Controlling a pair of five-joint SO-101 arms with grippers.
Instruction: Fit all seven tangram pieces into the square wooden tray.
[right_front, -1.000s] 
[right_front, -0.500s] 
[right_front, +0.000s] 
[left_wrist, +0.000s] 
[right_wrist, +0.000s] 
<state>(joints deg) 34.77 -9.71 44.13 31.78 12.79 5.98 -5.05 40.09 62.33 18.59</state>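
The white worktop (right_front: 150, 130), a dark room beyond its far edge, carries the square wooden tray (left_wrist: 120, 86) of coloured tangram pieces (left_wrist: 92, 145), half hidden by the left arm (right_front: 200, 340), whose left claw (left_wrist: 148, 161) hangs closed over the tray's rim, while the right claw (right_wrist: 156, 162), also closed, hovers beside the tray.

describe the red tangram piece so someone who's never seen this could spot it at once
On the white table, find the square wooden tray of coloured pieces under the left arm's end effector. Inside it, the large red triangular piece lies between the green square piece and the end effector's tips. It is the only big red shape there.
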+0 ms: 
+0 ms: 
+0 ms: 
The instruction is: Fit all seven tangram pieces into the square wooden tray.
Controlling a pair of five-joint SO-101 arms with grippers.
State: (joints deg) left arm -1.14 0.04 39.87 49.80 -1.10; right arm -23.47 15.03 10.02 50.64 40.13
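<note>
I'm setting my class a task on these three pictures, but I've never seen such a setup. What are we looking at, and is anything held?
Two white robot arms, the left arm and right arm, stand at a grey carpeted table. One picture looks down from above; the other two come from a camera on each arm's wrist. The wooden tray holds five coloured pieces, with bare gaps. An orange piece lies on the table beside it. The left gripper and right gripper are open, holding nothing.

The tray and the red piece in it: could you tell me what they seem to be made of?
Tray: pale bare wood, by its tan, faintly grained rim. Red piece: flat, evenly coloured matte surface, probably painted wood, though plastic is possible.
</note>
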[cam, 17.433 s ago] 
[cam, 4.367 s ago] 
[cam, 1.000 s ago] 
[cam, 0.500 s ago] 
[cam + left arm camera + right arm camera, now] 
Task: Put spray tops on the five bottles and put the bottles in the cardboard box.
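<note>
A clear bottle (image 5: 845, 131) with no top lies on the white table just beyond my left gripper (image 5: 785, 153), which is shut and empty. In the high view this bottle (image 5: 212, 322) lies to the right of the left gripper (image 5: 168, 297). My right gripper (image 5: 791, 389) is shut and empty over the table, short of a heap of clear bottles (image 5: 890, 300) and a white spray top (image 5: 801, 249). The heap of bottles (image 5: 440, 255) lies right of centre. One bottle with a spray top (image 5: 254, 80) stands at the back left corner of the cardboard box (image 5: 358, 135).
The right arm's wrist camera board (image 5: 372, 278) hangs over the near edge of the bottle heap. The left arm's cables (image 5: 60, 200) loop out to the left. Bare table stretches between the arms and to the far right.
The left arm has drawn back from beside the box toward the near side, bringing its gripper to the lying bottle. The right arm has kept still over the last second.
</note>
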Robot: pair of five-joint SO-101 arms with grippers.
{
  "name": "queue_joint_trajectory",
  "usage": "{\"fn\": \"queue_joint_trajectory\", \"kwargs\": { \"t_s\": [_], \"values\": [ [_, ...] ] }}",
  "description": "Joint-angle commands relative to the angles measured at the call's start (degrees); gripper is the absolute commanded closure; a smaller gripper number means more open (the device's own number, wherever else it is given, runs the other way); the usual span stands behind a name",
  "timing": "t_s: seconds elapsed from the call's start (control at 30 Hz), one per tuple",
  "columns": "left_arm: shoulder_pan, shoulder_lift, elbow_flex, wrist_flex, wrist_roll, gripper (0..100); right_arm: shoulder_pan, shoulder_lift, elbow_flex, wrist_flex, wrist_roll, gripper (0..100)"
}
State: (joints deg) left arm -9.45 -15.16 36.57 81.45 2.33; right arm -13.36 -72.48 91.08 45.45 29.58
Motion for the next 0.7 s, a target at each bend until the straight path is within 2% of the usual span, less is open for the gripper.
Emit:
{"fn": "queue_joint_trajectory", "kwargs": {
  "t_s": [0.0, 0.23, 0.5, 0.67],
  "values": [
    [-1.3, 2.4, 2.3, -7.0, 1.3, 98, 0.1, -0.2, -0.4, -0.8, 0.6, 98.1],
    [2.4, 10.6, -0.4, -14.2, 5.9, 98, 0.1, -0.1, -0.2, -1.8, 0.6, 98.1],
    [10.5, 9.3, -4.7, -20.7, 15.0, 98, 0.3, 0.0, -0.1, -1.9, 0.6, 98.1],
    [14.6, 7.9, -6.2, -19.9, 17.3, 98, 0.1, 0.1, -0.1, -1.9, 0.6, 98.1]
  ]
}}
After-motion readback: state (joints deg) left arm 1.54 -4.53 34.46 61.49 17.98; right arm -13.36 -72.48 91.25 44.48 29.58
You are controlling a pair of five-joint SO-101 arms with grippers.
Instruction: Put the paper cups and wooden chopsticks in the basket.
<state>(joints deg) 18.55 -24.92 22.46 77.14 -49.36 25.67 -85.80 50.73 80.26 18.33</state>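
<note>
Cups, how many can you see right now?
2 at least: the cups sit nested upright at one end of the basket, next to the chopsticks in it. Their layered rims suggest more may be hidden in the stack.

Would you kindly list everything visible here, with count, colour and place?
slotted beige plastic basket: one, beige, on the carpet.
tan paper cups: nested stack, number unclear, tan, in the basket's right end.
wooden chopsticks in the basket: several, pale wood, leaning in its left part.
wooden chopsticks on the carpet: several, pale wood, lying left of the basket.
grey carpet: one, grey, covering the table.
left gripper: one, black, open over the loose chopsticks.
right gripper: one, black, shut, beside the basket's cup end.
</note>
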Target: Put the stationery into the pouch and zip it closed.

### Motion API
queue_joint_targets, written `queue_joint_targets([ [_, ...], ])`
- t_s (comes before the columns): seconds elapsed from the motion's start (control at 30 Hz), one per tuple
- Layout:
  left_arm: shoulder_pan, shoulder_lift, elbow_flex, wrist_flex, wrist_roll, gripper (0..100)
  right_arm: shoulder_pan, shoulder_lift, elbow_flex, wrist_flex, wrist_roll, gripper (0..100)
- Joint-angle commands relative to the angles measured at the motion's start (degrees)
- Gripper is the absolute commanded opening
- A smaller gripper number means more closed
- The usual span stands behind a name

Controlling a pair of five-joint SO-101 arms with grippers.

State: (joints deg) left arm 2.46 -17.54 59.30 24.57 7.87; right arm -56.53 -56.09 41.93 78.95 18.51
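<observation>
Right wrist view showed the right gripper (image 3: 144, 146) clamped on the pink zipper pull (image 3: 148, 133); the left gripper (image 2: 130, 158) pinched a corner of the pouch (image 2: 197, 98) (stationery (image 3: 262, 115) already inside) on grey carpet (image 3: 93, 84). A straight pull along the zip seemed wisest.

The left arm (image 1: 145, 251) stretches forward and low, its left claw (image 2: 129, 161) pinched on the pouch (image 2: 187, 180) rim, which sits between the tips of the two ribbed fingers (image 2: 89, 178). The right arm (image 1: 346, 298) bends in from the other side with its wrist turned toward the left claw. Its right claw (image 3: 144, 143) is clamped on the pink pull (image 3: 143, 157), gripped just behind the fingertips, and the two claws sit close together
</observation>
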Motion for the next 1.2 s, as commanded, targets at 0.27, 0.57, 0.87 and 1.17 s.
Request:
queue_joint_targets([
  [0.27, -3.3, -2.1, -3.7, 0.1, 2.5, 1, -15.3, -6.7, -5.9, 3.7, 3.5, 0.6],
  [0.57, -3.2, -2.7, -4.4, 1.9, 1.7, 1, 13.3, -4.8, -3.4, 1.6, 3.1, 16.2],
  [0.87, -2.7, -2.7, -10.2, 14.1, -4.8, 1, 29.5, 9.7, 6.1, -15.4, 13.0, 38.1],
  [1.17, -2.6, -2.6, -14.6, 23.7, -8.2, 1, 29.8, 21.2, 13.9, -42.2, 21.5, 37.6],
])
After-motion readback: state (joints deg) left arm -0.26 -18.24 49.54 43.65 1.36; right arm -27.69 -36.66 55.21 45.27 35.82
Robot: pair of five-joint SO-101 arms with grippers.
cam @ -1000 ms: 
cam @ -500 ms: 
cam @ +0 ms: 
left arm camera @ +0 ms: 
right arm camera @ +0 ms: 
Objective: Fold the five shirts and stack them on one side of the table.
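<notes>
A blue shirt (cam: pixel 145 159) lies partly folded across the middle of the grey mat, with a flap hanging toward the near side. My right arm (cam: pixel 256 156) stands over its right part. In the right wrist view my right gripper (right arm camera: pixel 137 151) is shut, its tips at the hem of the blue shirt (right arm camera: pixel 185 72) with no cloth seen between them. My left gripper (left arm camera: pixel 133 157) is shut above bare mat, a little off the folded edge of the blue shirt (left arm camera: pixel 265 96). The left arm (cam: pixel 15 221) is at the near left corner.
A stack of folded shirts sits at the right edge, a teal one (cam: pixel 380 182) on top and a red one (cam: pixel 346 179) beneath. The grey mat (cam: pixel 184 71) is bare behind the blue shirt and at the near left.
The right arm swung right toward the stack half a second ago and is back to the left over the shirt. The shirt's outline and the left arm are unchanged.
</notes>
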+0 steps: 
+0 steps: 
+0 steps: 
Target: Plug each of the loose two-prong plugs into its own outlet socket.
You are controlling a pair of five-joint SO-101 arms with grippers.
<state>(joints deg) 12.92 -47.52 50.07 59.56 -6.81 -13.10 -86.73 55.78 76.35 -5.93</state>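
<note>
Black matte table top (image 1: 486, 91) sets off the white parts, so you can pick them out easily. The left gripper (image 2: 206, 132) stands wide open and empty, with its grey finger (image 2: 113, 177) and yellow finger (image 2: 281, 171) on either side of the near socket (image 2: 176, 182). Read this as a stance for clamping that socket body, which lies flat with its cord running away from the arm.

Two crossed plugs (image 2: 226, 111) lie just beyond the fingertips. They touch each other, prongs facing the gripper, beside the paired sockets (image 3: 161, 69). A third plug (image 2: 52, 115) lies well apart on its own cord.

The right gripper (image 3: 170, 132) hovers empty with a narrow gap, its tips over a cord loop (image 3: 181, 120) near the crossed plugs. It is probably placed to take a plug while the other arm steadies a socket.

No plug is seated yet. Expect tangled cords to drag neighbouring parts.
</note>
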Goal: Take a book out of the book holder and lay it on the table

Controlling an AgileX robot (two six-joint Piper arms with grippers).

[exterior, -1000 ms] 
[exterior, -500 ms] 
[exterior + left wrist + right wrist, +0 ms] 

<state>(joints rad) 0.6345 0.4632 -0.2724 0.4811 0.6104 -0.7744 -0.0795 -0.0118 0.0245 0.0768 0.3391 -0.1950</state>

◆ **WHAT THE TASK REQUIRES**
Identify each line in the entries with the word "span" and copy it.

◆ **YOUR SOLUTION**
  "description": "Joint-angle commands relative to the angles measured at the call's start (degrees); gripper is the absolute commanded closure; a smaller gripper number means more open (the device's own number, wherever else it is given, runs the other way); the usual span stands behind a name",
Motion for the next 0.7 s, a target at each bend until the straight path is within 2% of the usual span, less is open for the gripper.
- The usual span stands behind a name

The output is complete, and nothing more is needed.